Exercise requirements> Look through the entries below. Report each line that has the word "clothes" in it.

(Dataset items)
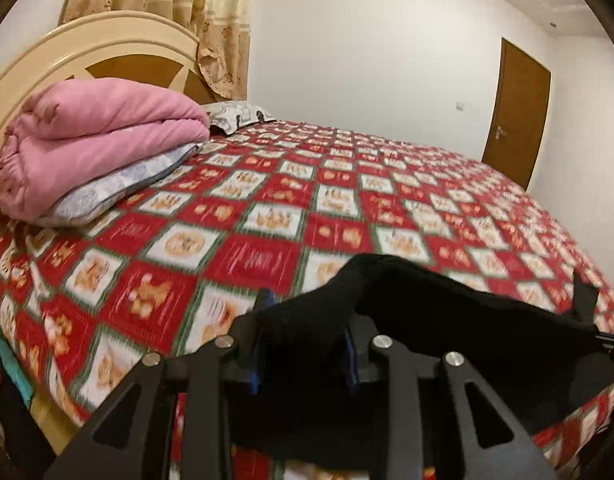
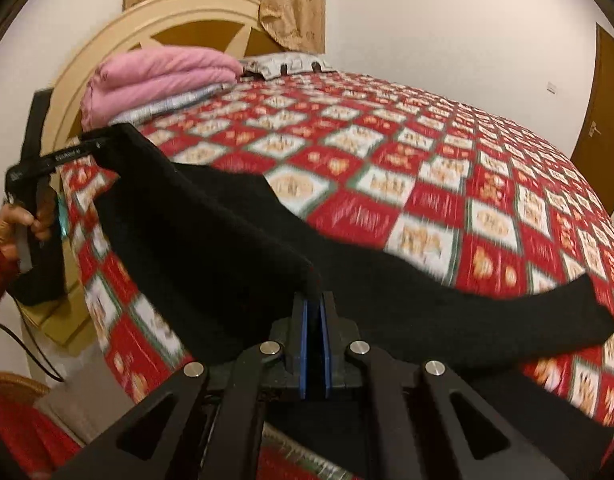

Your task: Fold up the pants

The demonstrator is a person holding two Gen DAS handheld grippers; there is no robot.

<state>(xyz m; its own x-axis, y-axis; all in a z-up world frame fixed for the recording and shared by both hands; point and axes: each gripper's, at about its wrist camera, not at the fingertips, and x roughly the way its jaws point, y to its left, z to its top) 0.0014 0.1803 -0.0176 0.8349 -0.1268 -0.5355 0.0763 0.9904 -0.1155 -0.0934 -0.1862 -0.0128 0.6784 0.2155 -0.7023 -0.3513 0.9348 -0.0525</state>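
Item: black pants [image 2: 211, 240], slung over the bed [image 2: 487, 168]. Left hand-held gripper [image 1: 303, 344] pinches one edge; right hand-held gripper [image 2: 315, 304], pressed together, nips another. Handling: keep the span taut, lower both ends evenly.

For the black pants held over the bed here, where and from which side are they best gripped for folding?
Probably at the top edge, as now: the left tongs and right tongs each pinch the black knit pants at that edge from the near bedside, so the fabric hangs stretched between them over the red checked bedspread. Gripping mid-panel would likely bunch the limp cloth.
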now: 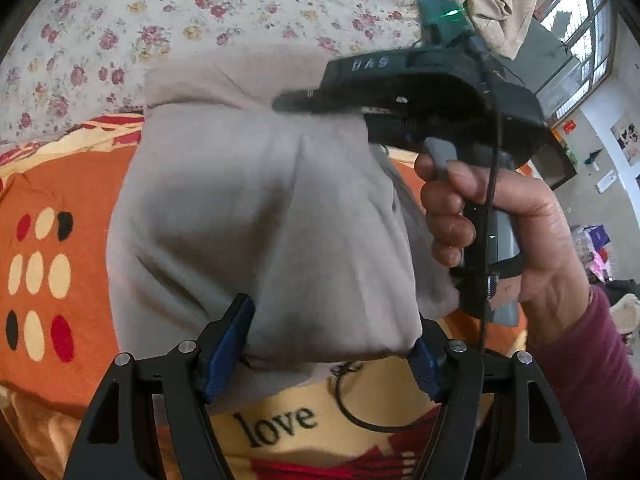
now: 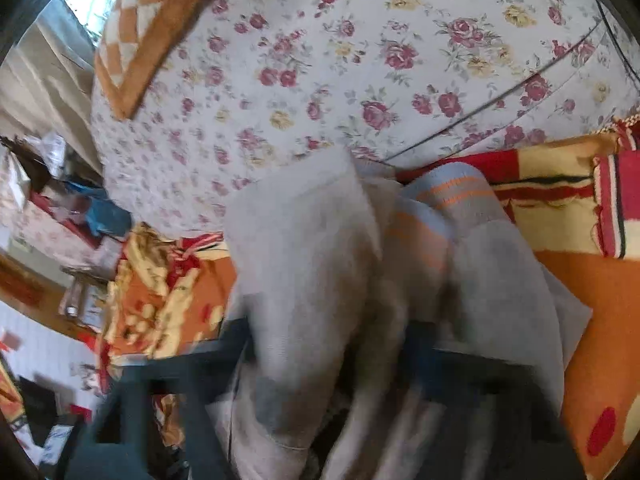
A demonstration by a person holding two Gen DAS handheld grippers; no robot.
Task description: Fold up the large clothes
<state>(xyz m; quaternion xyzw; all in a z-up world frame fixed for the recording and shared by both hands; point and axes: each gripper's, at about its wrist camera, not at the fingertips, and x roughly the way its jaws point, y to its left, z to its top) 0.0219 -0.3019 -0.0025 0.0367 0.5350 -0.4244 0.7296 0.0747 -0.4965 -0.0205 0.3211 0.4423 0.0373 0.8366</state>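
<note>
A grey garment (image 1: 256, 216) lies bunched into a thick fold on an orange patterned blanket (image 1: 60, 184). My left gripper (image 1: 326, 354) has its blue pads (image 1: 228, 344) pressed on both sides of the fold's near edge. A hand (image 1: 492, 220) holds my right gripper (image 1: 288, 102) over the fold's far right corner, where creases run up to its tip. The right wrist view is blurred. There the grey garment (image 2: 320, 264), with a blue and orange striped band (image 2: 444, 196), runs up between the dark fingers of my right gripper (image 2: 328, 340), which look shut on it.
A floral sheet (image 1: 168, 20) covers the bed beyond the blanket. A black cable (image 1: 360, 412) loops over the blanket near the word "love". A beige cloth (image 1: 496, 4) hangs at the top right. An orange checked cushion (image 2: 144, 28) lies far left, and clutter (image 2: 60, 200) is off the bed's edge.
</note>
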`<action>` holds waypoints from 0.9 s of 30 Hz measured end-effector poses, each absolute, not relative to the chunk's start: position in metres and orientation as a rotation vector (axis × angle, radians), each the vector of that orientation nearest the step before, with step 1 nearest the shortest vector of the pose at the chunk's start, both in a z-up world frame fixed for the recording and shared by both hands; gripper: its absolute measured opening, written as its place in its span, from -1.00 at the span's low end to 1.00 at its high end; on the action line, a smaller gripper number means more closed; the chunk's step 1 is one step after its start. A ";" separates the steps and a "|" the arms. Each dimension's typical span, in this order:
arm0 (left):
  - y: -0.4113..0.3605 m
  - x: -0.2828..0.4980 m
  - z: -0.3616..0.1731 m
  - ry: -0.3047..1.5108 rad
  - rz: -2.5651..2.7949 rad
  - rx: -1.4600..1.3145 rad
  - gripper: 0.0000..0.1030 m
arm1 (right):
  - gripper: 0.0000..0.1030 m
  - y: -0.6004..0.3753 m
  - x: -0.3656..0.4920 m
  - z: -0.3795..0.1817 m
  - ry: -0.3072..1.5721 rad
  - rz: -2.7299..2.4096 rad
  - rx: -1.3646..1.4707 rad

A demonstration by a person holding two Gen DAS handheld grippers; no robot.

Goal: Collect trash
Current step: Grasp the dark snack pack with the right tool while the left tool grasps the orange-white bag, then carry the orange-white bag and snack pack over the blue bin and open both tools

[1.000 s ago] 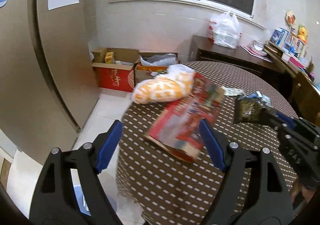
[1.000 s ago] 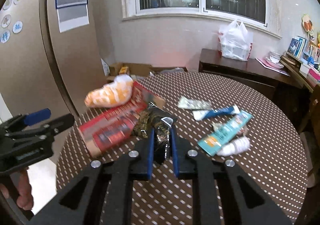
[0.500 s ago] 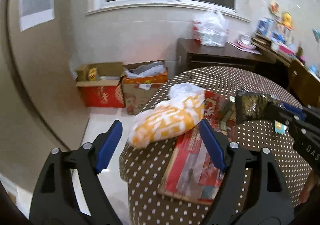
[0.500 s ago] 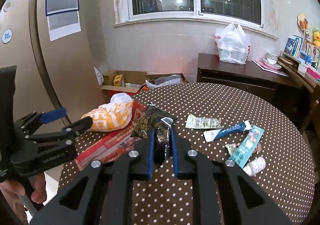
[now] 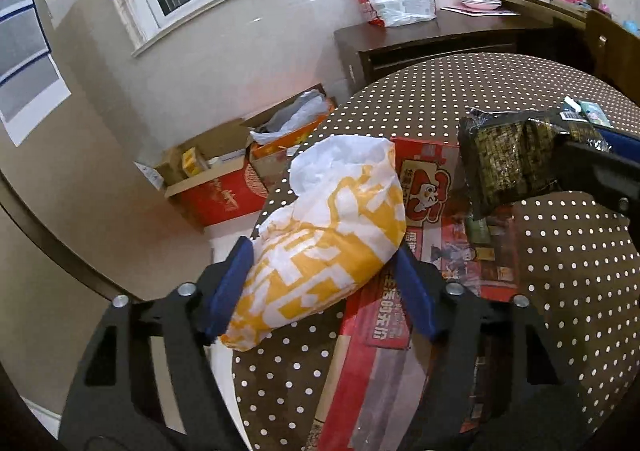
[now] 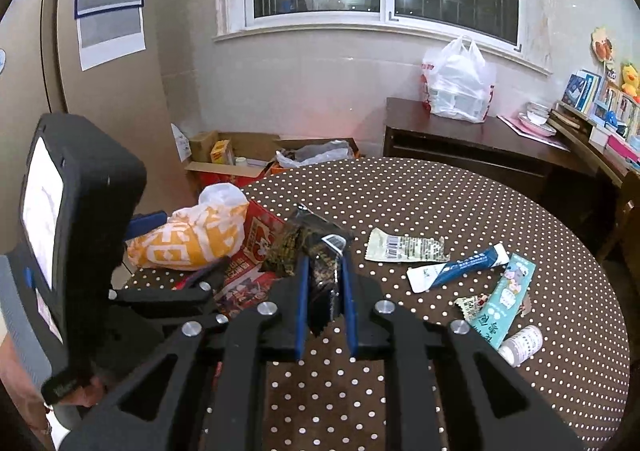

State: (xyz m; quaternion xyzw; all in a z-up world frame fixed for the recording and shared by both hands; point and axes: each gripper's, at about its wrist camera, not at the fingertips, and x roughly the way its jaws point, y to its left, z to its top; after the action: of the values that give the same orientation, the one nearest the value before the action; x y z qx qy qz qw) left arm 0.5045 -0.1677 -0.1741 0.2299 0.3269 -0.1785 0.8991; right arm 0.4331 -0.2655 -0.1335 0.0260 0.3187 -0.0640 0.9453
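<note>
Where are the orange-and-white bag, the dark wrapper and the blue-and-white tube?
orange-and-white bag point(image 5: 328, 239): left wrist view, middle of its bulging side.
dark wrapper point(image 5: 508, 163): left wrist view, patterned face.
blue-and-white tube point(image 6: 460, 267): right wrist view, mid-body.

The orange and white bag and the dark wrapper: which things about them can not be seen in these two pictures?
- orange and white bag, both views: its contents; the plastic is opaque.
- Left wrist view: whether the left gripper pads press the bag; the bag covers their inner faces.
- dark wrapper, right wrist view: its lower end, hidden inside the right gripper.
- red printed box: far part hidden under the bag and wrapper; the near end is cut off by the gripper body.
</note>
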 end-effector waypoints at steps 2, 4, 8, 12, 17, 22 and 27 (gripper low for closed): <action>-0.167 0.504 -0.172 0.684 -0.366 0.461 0.12 | -0.70 -0.265 0.433 -0.134 0.646 -0.131 0.054; -0.166 0.499 -0.170 0.681 -0.362 0.469 -0.01 | -0.70 -0.266 0.432 -0.132 0.644 -0.130 0.056; -0.161 0.487 -0.162 0.675 -0.369 0.430 -0.19 | -0.70 -0.266 0.426 -0.128 0.634 -0.123 0.061; -0.155 0.465 -0.145 0.639 -0.373 0.391 -0.21 | -0.70 -0.266 0.414 -0.118 0.617 -0.122 0.059; -0.145 0.439 -0.124 0.630 -0.377 0.336 -0.20 | -0.70 -0.259 0.392 -0.104 0.599 -0.111 0.051; -0.130 0.410 -0.108 0.621 -0.343 0.296 -0.20 | -0.70 -0.245 0.367 -0.089 0.579 -0.085 0.045; -0.100 0.381 -0.101 0.634 -0.267 0.212 -0.20 | -0.70 -0.217 0.340 -0.077 0.557 -0.035 0.048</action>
State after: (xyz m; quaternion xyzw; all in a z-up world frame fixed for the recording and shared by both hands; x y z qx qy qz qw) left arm 0.3810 -0.0998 -0.1006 0.1039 0.3102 -0.1308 0.9359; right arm 0.3398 -0.2166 -0.0771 0.0238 0.2747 -0.0171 0.9611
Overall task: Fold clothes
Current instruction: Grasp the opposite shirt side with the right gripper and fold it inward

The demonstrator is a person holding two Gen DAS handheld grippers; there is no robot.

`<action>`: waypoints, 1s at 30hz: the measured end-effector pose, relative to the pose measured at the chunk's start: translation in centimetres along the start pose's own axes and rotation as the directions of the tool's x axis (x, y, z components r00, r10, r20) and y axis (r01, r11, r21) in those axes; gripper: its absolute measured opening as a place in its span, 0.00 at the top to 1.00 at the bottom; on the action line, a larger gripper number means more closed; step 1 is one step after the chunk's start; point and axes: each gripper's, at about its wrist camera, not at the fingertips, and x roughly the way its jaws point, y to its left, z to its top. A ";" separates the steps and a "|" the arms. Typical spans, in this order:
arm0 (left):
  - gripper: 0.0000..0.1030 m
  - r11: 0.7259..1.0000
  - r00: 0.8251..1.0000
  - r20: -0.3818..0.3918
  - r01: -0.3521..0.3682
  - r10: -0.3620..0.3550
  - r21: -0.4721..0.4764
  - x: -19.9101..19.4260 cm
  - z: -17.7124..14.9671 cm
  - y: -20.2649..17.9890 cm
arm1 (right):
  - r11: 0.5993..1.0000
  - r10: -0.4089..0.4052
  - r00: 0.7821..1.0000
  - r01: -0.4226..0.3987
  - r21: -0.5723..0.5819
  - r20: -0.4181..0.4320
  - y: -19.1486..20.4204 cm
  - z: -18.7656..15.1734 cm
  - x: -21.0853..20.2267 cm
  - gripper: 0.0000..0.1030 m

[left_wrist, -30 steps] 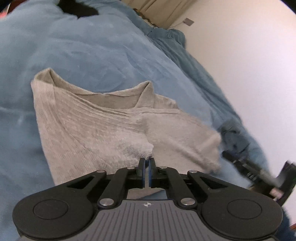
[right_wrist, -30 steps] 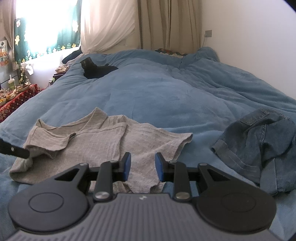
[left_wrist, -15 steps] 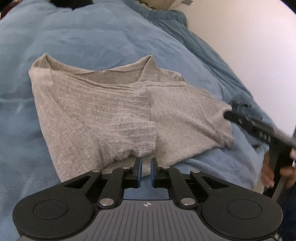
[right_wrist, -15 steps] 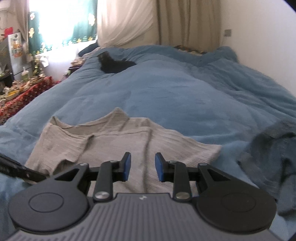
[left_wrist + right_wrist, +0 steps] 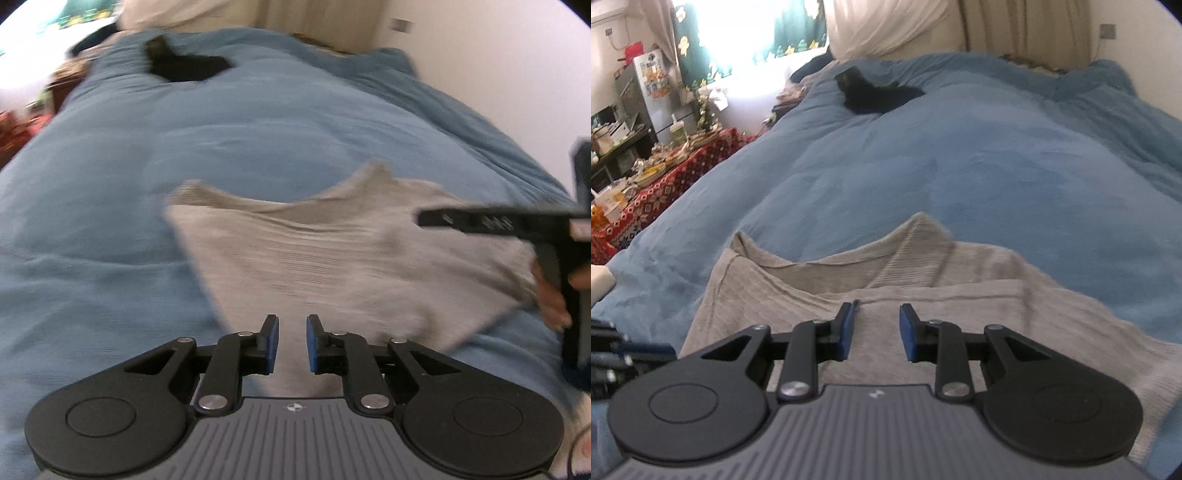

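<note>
Left jaws: the left gripper (image 5: 289, 341) stands parted with nothing between its pads; its jaws have just been opening, and only cloth shows through the gap.
Right jaws: the right gripper (image 5: 876, 330) is parted a little wider, also empty, hovering above the folded cloth.
Task's thing: one grey ribbed top (image 5: 923, 295), lying on the blue duvet (image 5: 923, 166) directly ahead of and below both pairs of jaws, its sleeve already laid across the body and its collar pointing away.
Step in hand: judging by the layout, a sleeve fold has been set down and let go; both tools are between grips.
Next move: likely calls for each pair of jaws to close on an edge of the near hem or side, then carry it over evenly so the layers do not slide.
Beyond the jaws: one dark garment (image 5: 879, 94) far off near the pillows.
Count: two grippers, one grey top, one dark garment, one duvet.
Right hand (image 5: 554, 295): seen from the left wrist view, holding its tool beside the top's right edge.
</note>
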 end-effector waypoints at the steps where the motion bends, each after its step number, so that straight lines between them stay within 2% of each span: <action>1: 0.86 0.999 0.999 -0.001 -0.035 0.035 -0.021 0.1 0.2 1.1 | 1.000 0.007 1.000 -0.007 0.000 -0.010 0.3 0.1 0.7 0.71; 5: 0.86 0.985 0.995 0.005 -0.098 0.100 -0.140 0.7 1.0 5.0 | 1.000 0.018 0.998 -0.017 0.008 -0.053 1.3 0.2 3.1 0.71; 8: 0.86 0.965 0.993 0.008 -0.114 0.119 -0.236 1.2 1.5 7.6 | 1.000 0.012 0.997 -0.011 0.011 -0.080 1.8 0.2 4.4 0.74; 10: 0.86 0.955 0.993 0.011 -0.107 0.115 -0.275 1.5 1.8 8.6 | 1.000 0.002 0.996 -0.001 0.007 -0.093 2.2 0.1 5.2 0.94; 12: 0.86 0.952 0.994 0.013 -0.101 0.110 -0.290 1.8 1.8 9.0 | 0.999 -0.034 0.996 0.034 -0.010 -0.087 2.6 0.2 5.3 0.98; 14: 0.85 0.954 0.994 0.016 -0.100 0.109 -0.283 1.9 1.8 8.9 | 0.996 -0.081 0.994 0.079 -0.041 -0.068 3.1 0.2 4.9 0.98; 17: 0.79 0.958 0.994 0.020 -0.097 0.106 -0.269 2.2 1.6 8.6 | 0.985 -0.145 0.989 0.141 -0.102 -0.032 4.0 0.3 4.1 0.98; 21: 0.79 0.961 0.996 0.011 -0.078 0.084 -0.267 2.7 1.5 8.2 | 0.988 -0.139 0.986 0.132 -0.083 -0.089 3.6 0.0 5.3 0.96; 24: 0.79 0.967 0.997 0.015 -0.068 0.074 -0.245 2.4 1.4 7.6 | 0.991 -0.130 0.989 0.129 -0.029 -0.072 2.7 0.2 4.1 0.81; 30: 0.79 0.974 0.998 0.008 -0.061 0.064 -0.217 2.0 1.0 6.5 | 0.994 -0.105 0.990 0.103 -0.025 -0.095 2.8 -1.2 0.4 0.81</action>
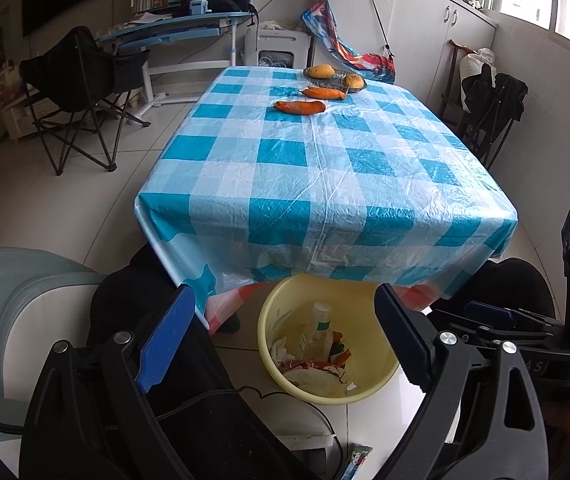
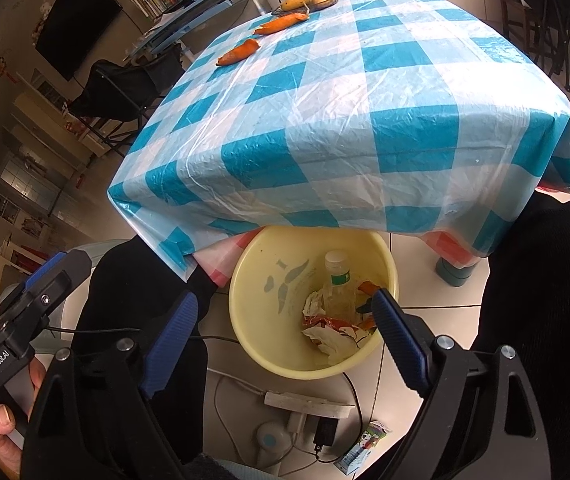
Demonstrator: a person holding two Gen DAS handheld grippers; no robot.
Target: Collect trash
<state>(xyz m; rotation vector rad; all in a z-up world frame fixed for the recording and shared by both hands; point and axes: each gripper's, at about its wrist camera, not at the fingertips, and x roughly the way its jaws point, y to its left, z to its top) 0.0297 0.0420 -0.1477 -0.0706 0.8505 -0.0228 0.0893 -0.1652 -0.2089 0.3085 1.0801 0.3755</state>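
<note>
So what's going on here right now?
A seated person holds tongs in each hand over a yellow basin on the floor, already holding a plastic bottle and wrappers. Both left tongs and right tongs are open and empty. Two orange peels remain on the checked table.

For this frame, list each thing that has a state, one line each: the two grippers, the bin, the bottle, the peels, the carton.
Left hand-held gripper: open, empty.
Right hand-held gripper: open, empty.
Yellow bin: on the floor, partly under the table, holding trash.
Plastic bottle: in the bin, cap on.
Orange peels: lying on the tablecloth, uncollected.
Small carton: lying on the floor.
</note>
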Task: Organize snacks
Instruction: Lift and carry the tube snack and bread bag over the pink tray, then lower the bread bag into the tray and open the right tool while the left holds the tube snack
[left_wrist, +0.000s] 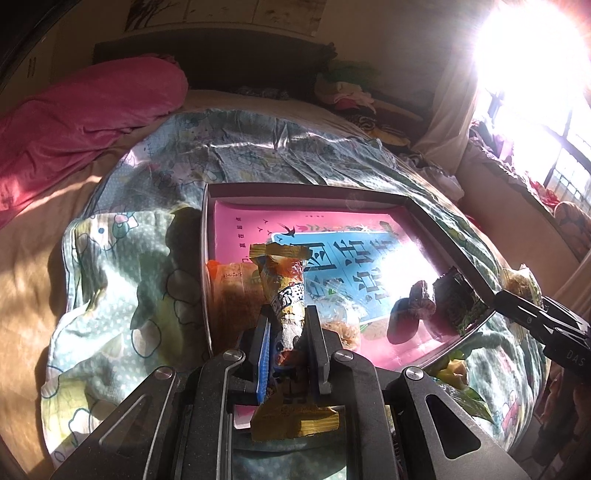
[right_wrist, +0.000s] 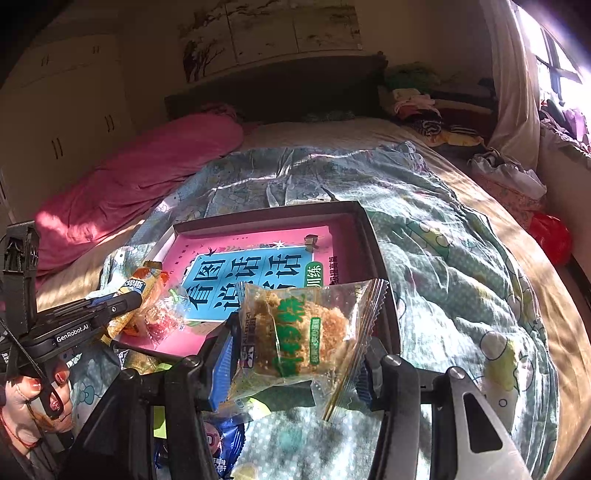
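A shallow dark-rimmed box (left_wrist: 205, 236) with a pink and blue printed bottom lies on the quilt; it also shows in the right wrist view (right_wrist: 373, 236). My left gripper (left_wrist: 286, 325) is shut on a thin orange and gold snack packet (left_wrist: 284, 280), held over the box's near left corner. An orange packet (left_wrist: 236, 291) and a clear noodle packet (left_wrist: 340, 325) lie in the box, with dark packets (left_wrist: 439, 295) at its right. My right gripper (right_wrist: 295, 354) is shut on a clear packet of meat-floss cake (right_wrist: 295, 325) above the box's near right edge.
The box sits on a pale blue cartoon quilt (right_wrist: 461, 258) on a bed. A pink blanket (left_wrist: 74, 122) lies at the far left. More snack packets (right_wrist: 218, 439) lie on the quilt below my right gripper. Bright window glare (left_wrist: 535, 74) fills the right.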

Reply>
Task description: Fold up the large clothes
Overall task: Fold clothes

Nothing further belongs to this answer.